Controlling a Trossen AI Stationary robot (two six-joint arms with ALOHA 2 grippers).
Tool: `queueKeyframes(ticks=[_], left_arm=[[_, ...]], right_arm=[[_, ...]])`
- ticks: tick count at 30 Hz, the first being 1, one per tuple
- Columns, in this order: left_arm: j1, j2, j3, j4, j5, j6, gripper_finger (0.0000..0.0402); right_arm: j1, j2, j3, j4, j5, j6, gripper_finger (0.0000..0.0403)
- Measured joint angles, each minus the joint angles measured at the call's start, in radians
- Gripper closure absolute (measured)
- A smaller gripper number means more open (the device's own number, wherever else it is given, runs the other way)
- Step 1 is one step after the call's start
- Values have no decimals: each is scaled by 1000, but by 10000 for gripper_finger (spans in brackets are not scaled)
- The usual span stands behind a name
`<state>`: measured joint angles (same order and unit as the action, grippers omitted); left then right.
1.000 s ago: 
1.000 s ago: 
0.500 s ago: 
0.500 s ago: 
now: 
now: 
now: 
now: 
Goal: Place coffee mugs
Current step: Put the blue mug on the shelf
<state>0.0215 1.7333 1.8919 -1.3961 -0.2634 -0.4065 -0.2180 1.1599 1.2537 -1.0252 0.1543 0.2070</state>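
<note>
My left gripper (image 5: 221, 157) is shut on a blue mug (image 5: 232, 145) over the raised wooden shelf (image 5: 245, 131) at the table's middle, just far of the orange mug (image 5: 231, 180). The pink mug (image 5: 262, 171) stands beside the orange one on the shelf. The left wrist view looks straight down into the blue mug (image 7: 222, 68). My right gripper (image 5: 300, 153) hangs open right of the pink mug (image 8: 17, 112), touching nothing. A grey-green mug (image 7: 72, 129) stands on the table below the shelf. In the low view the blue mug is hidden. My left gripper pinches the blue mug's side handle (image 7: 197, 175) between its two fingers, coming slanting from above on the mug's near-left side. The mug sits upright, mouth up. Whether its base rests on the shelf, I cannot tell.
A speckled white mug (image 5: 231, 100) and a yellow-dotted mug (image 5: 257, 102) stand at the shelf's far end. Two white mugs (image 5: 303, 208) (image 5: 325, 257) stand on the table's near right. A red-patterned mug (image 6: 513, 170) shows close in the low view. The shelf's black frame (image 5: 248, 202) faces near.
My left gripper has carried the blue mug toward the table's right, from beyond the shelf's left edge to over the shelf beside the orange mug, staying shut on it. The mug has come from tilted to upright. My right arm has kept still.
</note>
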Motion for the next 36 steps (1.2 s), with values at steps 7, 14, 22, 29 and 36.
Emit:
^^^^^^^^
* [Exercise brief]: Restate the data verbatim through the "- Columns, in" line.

* [Expected answer]:
Controlling a Trossen AI Stationary robot (two six-joint arms with ALOHA 2 grippers).
Tool: `queueKeyframes(ticks=[_], left_arm=[[_, ...]], right_arm=[[_, ...]])`
- ticks: tick count at 30 Hz, the first being 1, one per tuple
- Columns, in this order: left_arm: j1, j2, j3, j4, j5, j6, gripper_finger (0.0000..0.0402); right_arm: j1, j2, j3, j4, j5, j6, gripper_finger (0.0000..0.0403)

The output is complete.